* **Required work**: Check each line of the listing for the string "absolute". Copy those where it appears.

* **Data section**:
====================
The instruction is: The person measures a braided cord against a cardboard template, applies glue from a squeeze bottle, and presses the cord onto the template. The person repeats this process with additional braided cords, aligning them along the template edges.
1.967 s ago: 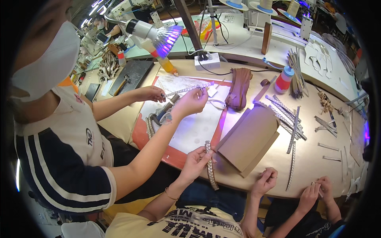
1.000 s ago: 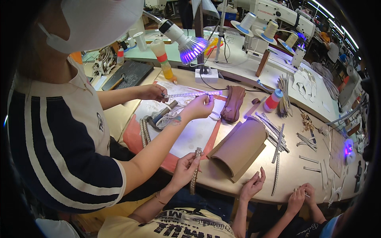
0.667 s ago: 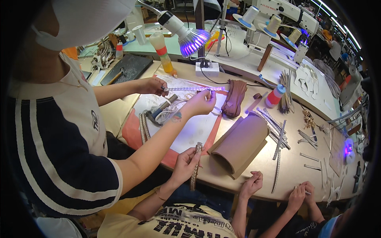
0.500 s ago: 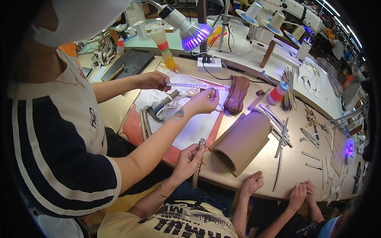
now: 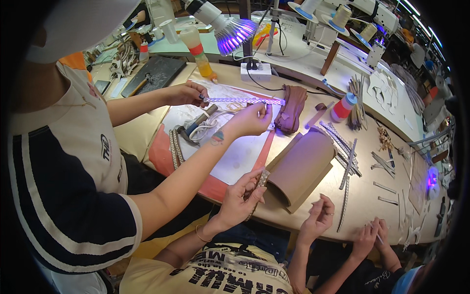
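My left hand grips a braided strap between thumb and fingers, its end pointing up at the table's front edge. The strap's lower part passes behind the hand. To its right, my right hand is raised with fingers loosely bent and apart, and nothing shows in it. A curved brown sheet rests on the table just beyond both hands. At the left, a co-worker's hands stretch another braided strip beneath a lit purple lamp.
A hammer lies on a white sheet. Folded brown strips, several braided strips and a red-and-white bottle are across the table. At the right, another person's hands hold something thin and pale. A sewing machine stands behind.
My left hand has moved right and up with the strap, turning it. My right hand has gone from a closed fist to loosened fingers, slightly higher. The view has shifted a little.
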Tool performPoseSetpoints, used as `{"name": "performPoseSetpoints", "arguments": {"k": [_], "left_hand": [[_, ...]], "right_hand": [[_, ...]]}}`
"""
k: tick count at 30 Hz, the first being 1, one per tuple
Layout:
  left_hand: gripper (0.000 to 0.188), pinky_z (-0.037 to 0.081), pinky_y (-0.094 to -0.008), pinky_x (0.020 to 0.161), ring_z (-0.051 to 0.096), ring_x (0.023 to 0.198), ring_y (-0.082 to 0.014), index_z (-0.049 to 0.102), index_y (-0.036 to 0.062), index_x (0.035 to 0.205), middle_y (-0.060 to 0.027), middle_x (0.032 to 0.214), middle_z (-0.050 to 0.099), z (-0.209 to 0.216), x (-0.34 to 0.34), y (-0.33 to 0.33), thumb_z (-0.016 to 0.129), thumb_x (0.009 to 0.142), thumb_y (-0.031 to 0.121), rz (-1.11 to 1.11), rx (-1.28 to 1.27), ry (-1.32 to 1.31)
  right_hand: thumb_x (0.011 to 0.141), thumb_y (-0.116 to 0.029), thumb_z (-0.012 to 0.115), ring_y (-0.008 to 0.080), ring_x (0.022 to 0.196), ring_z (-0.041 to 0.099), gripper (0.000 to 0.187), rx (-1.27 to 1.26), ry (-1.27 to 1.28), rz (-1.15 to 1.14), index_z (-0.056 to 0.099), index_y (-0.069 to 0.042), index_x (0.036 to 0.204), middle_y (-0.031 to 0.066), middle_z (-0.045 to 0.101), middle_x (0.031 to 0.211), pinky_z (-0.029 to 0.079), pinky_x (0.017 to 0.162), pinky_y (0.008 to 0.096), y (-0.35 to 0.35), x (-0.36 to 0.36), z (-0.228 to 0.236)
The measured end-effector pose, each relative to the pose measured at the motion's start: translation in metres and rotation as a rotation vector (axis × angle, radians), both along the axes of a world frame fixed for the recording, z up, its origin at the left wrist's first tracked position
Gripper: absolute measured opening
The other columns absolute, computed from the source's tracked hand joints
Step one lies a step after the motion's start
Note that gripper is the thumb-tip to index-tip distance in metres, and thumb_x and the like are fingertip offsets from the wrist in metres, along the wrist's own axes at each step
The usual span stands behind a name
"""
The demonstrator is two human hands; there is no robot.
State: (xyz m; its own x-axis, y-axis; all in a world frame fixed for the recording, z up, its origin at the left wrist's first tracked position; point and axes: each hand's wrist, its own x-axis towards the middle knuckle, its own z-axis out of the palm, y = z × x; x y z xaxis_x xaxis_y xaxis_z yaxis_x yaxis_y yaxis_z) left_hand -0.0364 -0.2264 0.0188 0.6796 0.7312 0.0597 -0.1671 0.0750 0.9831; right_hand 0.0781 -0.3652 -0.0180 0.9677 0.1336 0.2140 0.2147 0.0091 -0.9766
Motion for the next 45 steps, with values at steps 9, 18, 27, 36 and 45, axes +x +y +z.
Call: {"name": "performPoseSetpoints", "arguments": {"k": [9,18,27,36,45], "left_hand": [[0.046,0.052,-0.0231,0.065,0.057,0.071,-0.0073,0.04,-0.0026,0.137,-0.009,0.119,0.061,-0.014,-0.003,-0.007,0.053,0.093,-0.002,-0.022,0.104,0.074],[0.045,0.052,-0.0239,0.066,0.057,0.069,-0.0078,0.039,0.0015,0.136,-0.0085,0.11,0.062,-0.089,-0.019,0.004,0.054,0.093,0.001,-0.101,0.851,0.386],[0.036,0.051,-0.025,0.065,0.058,0.069,-0.01,0.044,0.0021,0.126,-0.0083,0.102,0.062,-0.06,-0.003,0.012,0.055,0.092,0.003,-0.171,0.955,0.441],[0.026,0.051,-0.0261,0.065,0.06,0.07,-0.0123,0.05,0.0027,0.116,-0.0081,0.095,0.063,-0.022,0.112,0.026,0.056,0.09,0.005,-0.141,1.316,0.381],[0.017,0.05,-0.0272,0.064,0.061,0.071,-0.0146,0.055,0.0032,0.105,-0.008,0.087,0.064,-0.02,0.286,-0.002,0.058,0.089,0.007,0.096,2.015,0.609]], "right_hand": [[0.093,-0.004,0.058,0.0077,0.086,0.057,0.011,0.016,0.063,0.349,0.058,0.002,0.102,0.0041,0.061,0.093,0.045,0.076,0.0212,0.041,0.026,0.036],[0.088,-0.01,0.065,0.0114,0.086,0.06,0.017,0.063,0.075,0.398,0.061,0.002,0.098,0.0066,0.065,0.096,0.047,0.075,0.0247,0.016,0.041,-0.013],[0.084,-0.011,0.065,0.0116,0.065,0.056,0.014,-0.274,0.0,0.187,0.06,0.002,0.084,0.0009,0.061,0.073,0.046,0.059,0.0276,-0.03,0.001,-0.068],[0.085,-0.008,0.063,0.0073,0.07,0.054,0.011,-0.159,0.033,0.241,0.061,0.003,0.082,-0.0011,0.061,0.075,0.044,0.061,0.0252,-0.027,-0.002,-0.075],[0.093,-0.016,0.064,0.009,0.085,0.058,0.024,0.191,0.507,0.679,0.059,0.004,0.107,0.0026,0.063,0.098,0.045,0.075,0.0225,-0.025,-0.021,-0.011]]}}
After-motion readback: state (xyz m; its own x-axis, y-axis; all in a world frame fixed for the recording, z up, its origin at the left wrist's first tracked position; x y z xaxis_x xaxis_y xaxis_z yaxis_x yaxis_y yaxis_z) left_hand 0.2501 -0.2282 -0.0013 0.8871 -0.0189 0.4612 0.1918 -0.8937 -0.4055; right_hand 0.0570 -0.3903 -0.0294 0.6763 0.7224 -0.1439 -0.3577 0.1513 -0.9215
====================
* **Output for this exercise**:
Gripper: absolute measured opening
The other columns absolute, computed from the source's tracked hand joints

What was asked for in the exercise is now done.